Work instructions ▸
Produce a perfect copy of the listing, matching each line.

Dataset content ▸
________________________

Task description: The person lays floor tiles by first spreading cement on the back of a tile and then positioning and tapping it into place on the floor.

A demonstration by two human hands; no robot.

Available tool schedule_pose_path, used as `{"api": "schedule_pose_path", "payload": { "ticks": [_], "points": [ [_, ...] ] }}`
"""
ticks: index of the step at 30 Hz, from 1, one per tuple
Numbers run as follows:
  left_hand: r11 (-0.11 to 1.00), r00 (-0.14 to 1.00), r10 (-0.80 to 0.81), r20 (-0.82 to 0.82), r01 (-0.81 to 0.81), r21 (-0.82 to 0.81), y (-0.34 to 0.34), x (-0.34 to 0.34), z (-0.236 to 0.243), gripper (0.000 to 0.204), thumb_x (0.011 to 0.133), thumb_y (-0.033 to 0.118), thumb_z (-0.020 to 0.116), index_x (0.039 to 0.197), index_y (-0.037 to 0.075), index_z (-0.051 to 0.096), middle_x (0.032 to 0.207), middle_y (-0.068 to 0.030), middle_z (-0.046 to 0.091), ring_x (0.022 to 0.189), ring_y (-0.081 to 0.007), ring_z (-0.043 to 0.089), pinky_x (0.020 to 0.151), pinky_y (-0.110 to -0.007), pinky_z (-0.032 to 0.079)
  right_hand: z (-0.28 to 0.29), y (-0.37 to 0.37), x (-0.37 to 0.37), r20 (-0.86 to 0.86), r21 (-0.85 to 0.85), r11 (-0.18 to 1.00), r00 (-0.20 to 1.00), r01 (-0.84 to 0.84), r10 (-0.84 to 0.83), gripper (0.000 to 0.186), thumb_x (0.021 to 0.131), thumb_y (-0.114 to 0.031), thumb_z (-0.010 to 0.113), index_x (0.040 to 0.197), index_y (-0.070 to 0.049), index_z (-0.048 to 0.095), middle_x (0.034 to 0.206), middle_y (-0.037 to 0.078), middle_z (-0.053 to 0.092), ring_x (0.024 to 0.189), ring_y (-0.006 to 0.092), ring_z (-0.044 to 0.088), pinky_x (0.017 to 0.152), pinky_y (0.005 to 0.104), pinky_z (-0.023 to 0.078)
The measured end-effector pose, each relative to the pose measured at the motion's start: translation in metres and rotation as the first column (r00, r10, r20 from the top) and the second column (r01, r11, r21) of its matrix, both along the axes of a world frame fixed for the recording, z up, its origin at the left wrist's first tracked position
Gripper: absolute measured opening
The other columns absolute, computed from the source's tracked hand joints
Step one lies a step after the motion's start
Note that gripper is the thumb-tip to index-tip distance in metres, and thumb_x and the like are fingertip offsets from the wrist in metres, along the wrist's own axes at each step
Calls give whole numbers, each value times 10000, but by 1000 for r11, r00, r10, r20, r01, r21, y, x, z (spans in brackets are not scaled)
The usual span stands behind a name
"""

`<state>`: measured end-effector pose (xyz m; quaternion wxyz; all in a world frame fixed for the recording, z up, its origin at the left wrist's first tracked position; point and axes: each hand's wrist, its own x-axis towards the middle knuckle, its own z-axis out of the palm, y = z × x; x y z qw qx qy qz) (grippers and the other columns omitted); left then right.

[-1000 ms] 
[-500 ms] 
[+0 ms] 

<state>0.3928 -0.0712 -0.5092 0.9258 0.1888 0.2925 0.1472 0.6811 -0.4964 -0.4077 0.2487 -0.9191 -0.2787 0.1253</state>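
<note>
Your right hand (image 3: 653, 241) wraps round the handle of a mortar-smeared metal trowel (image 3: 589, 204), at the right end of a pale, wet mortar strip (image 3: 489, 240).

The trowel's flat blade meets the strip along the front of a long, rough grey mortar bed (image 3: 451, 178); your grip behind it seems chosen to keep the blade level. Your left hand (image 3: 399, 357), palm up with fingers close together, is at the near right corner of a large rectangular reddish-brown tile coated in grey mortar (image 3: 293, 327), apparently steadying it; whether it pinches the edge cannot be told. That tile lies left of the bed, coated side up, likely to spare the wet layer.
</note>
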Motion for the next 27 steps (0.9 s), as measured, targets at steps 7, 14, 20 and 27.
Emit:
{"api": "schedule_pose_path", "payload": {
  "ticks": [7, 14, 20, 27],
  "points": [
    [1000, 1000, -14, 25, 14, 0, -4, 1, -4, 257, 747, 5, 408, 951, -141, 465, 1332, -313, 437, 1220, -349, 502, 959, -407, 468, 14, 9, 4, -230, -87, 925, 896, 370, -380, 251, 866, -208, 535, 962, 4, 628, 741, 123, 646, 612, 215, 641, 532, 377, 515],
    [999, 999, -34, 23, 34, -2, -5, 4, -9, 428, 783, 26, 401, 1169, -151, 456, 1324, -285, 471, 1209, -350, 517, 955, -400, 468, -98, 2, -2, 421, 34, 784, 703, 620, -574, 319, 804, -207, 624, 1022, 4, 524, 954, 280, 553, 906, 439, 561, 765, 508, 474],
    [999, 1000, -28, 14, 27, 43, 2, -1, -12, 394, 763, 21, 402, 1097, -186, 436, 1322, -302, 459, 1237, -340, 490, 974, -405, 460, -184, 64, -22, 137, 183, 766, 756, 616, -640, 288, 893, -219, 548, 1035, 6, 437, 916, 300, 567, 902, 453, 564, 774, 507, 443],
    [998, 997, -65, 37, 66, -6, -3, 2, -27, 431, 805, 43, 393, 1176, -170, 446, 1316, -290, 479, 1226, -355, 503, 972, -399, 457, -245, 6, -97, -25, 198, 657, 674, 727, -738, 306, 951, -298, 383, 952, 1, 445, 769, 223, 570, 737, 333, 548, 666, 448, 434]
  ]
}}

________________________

Result of this task ▸
Task description: The person lays floor tiles by first spreading cement on the back of a tile and then positioning and tapping it into place on the floor.

A demonstration by two human hands; no robot.

Available tool schedule_pose_path, used as `{"api": "schedule_pose_path", "payload": { "ticks": [_], "points": [ [_, ...] ] }}`
"""
ticks: index of the step at 30 Hz, from 1, one per tuple
Numbers run as follows:
  left_hand: r11 (-0.11 to 1.00), r00 (-0.14 to 1.00), r10 (-0.80 to 0.81), r20 (-0.82 to 0.82), r01 (-0.81 to 0.81), r21 (-0.82 to 0.81), y (-0.34 to 0.34), x (-0.34 to 0.34), z (-0.236 to 0.243), gripper (0.000 to 0.204), thumb_x (0.011 to 0.133), thumb_y (-0.033 to 0.118), thumb_z (-0.020 to 0.116), index_x (0.039 to 0.197), index_y (-0.037 to 0.075), index_z (-0.051 to 0.096), middle_x (0.032 to 0.207), middle_y (-0.068 to 0.030), middle_z (-0.046 to 0.091), ring_x (0.022 to 0.189), ring_y (-0.081 to 0.007), ring_z (-0.043 to 0.089), pinky_x (0.020 to 0.151), pinky_y (-0.110 to -0.007), pinky_z (-0.032 to 0.079)
  right_hand: z (-0.28 to 0.29), y (-0.37 to 0.37), x (-0.37 to 0.37), r20 (-0.86 to 0.86), r21 (-0.85 to 0.85), r11 (-0.18 to 1.00), r00 (-0.20 to 1.00), r01 (-0.84 to 0.84), r10 (-0.84 to 0.83), gripper (0.000 to 0.186), thumb_x (0.021 to 0.131), thumb_y (-0.114 to 0.031), thumb_z (-0.010 to 0.113), index_x (0.040 to 0.197), index_y (-0.070 to 0.049), index_z (-0.048 to 0.095), middle_x (0.034 to 0.206), middle_y (-0.037 to 0.078), middle_z (-0.053 to 0.092), ring_x (0.024 to 0.189), ring_y (-0.006 to 0.092), ring_z (-0.044 to 0.088), pinky_x (0.017 to 0.152), pinky_y (0.005 to 0.104), pinky_z (-0.023 to 0.078)
The measured end-effector pose, each relative to the pose measured at the motion's start: translation in metres and rotation as the first column (r00, r10, r20 from the top) and the second column (r01, r11, r21) of its matrix, both along the axes of a world frame fixed for the recording, z up, its origin at the left wrist's first tracked position
Gripper: absolute measured opening
The other columns absolute, computed from the source's tracked hand joints
Step one lies a step after the motion's start
Note that gripper is the thumb-tip to index-tip distance in metres, and thumb_x and the like are fingertip offsets from the wrist in metres, along the wrist's own axes at each step
Calls give whole numbers, each value times 10000, but by 1000 for r11, r00, r10, r20, r01, r21, y, x, z (spans in brackets are not scaled)
The usual span stands behind a name
"""

`<state>`: measured end-effector pose (xyz m; quaternion wxyz; all in a world frame fixed for the recording, z up, its origin at the left wrist's first tracked position; point and axes: each hand's wrist, its own x-axis towards the middle knuckle, its own z-axis out of the palm, y = z × x; x y z qw qx qy qz) (grippers and the other columns omitted); left then right.

[-1000 ms] 
[-500 ms] 
[+0 ms] 

<state>0.3928 -0.0712 -0.5092 0.9258 0.1888 0.2925 0.1472 0.6811 -0.4964 -0.4077 0.2487 -0.9191 -0.2787 0.1253</state>
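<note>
Your right hand (image 3: 653, 241) wraps round the handle of a mortar-smeared metal trowel (image 3: 589, 204), at the right end of a pale, wet mortar strip (image 3: 489, 240).

The trowel's flat blade meets the strip along the front of a long, rough grey mortar bed (image 3: 451, 178); your grip behind it seems chosen to keep the blade level. Your left hand (image 3: 399, 357), palm up with fingers close together, is at the near right corner of a large rectangular reddish-brown tile coated in grey mortar (image 3: 293, 327), apparently steadying it; whether it pinches the edge cannot be told. That tile lies left of the bed, coated side up, likely to spare the wet layer.
</note>
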Motion for the next 27 steps (0.9 s), as measured, targets at steps 7, 14, 20 and 27.
Emit:
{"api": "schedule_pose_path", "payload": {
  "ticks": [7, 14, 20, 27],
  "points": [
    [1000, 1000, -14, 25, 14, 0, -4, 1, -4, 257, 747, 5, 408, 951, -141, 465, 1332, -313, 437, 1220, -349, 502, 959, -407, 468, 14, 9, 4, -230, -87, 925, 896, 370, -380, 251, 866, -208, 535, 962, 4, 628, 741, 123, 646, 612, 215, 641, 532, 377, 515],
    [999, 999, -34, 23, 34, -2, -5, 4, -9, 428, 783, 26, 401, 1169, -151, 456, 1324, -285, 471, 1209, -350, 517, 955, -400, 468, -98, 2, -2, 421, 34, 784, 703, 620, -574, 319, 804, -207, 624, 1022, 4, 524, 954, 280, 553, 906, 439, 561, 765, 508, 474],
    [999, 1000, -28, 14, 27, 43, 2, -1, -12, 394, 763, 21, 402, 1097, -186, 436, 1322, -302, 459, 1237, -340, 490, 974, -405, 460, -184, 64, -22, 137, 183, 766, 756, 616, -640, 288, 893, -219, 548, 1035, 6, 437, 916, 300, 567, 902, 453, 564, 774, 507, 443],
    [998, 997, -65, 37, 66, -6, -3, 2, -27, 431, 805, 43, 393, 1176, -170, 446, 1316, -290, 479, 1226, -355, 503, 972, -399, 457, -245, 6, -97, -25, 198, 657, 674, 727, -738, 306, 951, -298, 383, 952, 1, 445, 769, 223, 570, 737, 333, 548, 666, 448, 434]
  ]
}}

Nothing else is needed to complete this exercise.